Podczas ubiegłotygodniowego posiedzenia Komisji Wspólnej Rządu i Samorządu Terytorialnego (KWRiST) strona samorządowa nie wydała opinii do projektu rozporządzenia Rady Ministrów w sprawie ustalenia granic niektórych gmin i miast, nadania niektórym miejscowościom statusu miasta oraz zmiany nazwy gminy. Kolejne rozmowy odbyły się wczoraj podczas posiedzenia zespołu ds. ustroju samorządu, obszarów miejskich i metropolitalnych KWRiST.
Dwie korekty ws. zmiany granic gmin
Jak dowiedział się DGP, do projektu rozporządzenia zostaną wprowadzone dwie modyfikacje. Pozytywną rekomendację zyska zmiana granic między miastem Radom a gminą Jastrzębia (woj. mazowieckie). A to dlatego, że za włączeniem części terenów gminy do miasta opowiedziało się prawie 70 proc. mieszkańców, którzy wzięli udział w konsultacjach. Z projektu wypadnie natomiast wniosek gminy Zembrzyce, która miała poszerzyć swoje terytorium o część gminy Stryszów (woj. małopolskie). W tym wypadku do MSWiA dotarła negatywna opinia z tej drugiej gminy.
Rozporządzenie zawierające zgodne zmiany granic, skorygowane podczas posiedzenia o powyższe dwa przypadki, zostało pozytywnie zaopiniowane przez KWRiST. Związek Miast Polskich (ZMP) zwrócił się jednak do MSWiA o ponowne rozważenie wniosków miast o poszerzenie granic, które na razie nie zyskały przychylności.
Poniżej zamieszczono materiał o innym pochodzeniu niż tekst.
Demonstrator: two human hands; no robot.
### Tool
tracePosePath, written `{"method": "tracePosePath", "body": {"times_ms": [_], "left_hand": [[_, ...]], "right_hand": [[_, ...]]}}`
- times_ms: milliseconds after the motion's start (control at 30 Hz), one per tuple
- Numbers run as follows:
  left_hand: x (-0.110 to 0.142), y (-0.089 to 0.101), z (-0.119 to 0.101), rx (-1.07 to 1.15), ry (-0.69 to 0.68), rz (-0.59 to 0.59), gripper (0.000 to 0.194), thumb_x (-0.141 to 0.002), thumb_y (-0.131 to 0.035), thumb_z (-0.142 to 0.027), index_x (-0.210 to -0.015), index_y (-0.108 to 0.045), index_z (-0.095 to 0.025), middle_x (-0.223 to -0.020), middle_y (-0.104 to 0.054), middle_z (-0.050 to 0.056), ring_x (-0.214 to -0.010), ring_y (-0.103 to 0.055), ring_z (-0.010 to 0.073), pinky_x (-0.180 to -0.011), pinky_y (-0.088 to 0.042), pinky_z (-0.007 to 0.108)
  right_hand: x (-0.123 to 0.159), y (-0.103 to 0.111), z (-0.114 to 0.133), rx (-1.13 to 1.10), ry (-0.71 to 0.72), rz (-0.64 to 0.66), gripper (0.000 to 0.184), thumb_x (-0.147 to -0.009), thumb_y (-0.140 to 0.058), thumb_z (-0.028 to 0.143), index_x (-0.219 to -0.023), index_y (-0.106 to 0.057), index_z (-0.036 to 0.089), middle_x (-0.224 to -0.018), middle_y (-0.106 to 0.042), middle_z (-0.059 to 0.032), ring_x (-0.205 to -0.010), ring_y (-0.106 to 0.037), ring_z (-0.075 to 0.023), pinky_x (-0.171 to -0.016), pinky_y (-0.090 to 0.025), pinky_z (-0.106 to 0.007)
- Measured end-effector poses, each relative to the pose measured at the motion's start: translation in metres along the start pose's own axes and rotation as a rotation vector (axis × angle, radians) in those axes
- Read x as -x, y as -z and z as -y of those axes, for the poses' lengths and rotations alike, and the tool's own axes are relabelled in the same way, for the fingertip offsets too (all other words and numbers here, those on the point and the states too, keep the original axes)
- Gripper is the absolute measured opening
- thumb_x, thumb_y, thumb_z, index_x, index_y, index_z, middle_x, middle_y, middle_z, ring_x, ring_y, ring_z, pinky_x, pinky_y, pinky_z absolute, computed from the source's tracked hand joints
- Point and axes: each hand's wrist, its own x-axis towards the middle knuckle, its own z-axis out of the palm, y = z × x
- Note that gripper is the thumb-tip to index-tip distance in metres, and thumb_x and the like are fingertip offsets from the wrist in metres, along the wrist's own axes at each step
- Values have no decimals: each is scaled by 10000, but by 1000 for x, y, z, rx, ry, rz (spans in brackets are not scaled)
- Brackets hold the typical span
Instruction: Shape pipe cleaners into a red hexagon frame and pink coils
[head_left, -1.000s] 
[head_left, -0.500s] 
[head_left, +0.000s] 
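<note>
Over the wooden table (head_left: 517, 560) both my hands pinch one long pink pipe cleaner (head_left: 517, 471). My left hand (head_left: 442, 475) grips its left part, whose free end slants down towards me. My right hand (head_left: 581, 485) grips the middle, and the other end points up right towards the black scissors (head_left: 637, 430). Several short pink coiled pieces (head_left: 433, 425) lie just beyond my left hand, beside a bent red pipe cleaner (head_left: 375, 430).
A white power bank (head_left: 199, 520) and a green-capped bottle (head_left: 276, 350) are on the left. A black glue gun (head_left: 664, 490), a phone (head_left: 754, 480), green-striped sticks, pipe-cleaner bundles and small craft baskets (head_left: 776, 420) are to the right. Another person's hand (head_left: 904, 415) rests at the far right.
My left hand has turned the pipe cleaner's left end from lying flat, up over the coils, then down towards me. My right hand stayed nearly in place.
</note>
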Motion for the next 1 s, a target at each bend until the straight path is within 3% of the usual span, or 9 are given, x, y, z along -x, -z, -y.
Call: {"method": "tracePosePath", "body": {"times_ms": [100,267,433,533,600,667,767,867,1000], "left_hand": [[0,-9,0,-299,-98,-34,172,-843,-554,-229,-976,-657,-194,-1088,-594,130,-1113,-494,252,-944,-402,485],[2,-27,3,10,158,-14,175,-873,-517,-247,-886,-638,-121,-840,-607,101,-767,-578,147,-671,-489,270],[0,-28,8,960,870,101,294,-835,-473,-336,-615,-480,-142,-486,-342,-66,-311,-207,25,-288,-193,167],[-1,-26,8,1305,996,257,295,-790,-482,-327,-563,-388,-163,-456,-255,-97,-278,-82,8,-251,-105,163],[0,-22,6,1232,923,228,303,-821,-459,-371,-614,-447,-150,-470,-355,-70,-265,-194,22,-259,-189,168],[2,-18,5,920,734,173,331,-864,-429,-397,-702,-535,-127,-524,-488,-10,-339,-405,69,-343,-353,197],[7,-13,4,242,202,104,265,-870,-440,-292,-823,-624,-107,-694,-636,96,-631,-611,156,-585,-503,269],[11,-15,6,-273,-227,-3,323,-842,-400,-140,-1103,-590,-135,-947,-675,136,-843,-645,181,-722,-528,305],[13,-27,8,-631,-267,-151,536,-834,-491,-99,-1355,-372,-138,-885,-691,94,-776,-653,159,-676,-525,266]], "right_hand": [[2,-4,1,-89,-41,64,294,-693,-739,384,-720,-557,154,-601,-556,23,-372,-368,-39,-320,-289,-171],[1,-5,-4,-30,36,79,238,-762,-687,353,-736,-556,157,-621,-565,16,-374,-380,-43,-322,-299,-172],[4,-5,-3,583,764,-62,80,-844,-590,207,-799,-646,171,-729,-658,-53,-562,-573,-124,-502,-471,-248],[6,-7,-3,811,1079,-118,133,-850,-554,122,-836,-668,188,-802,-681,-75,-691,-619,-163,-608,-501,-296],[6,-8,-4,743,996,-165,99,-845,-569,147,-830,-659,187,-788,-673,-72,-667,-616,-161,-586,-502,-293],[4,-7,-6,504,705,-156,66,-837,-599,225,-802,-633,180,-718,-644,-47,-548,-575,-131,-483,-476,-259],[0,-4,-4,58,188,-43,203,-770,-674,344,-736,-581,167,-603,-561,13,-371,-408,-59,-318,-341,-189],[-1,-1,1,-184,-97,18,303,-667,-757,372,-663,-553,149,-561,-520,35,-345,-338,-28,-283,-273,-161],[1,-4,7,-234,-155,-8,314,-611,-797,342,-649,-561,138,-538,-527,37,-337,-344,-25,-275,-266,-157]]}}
– Z szacunku do przedstawicieli samorządów nie chcieliśmy jednoznacznie zamykać dyskusji. Decyzja należy jednak do rządu – komentuje Marek Wójcik, ekspert ds. legislacyjnych ZMP.
Trudno o zgodę przy zmianie granic gmin
Spór toczą ze sobą m.in. włodarze Olsztyna i gminy Purda (woj. warmińsko-mazurskie). Miasto chce przejąć prawie 235 ha terenów inwestycyjnych. Argumentuje, że funkcjonalnie są one już związane z Olsztynem, a od gminy Purda oddziela je obwodnica miasta.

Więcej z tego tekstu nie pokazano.